И, помолчав, твердо сказал:
— Без леса другая будет жизнь!
— Знамо, без него будто шире и светлее стало: Проран и город видать. А вечером городские огни светятся через Волгу. Когда с Жадаевской горы подъезжаешь к кашей деревне, случается ночью, кажется, будто в нашей деревне городские фонари зажглись! — Дядя помолчал и опять повторил: — Коли пришло время порушить все — так уж лучше мы!
— Да, лес! — печально вздохнул Вукол. — А помнишь бабушкины сказки? А поверье про огненного змея? Все это как будто из лесу шло? Суеверие — и вместе с тем — поэзия!
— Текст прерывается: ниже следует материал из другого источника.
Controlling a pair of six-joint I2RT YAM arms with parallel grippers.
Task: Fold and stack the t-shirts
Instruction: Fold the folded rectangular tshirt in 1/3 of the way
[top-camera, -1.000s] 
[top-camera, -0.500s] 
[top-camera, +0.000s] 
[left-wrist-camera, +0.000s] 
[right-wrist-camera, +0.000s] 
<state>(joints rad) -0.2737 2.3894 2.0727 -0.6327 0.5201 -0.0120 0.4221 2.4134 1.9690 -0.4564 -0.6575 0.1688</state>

— Эх, — по-своему воодушевился Лавр, — кабы ты видел, как валились старые дубы! Только гул шел по лесу, дрожала земля! А уж сокорей таких боле не увидим: им, чай, лет по полтысячи было! — Лавр помолчал и почему-то заговорил про отца: — Чудесное дело: что-то повывелись у нас бородачи: ни Яфим, ни мы с тобой бородачами, пожалуй, не будем, а ведь он — бородач!
Вукол не ответил, засмотревшись на широкую гладь Волги, простиравшуюся за срубленным лесом, вплоть до беленького городка с осьмиугольной башней. Казалось — рукой подать стало от деревни до города.
— Ну, пойдем! — помолчав, сказал Лавр, — проведаем старика!
Разбитый параличом, дед Матвей лежал в сенях маленькой кельи, в которой обитала горемычная вдова Настя с двумя осиротевшими детьми: к умирающему лишних людей не пускали; язык у старика плохо ворочался, отходил дед. Пропускали только тех, с кем сам он хотел попрощаться.
Из калитки вышла Настя, чем-то теперь напоминавшая отца, — высокая, костистая, желтая, с большим лбом.
— Ребяты! — полушепотом позвала она и махнула рукой Лавру и Вуколу, стоявшим рядом.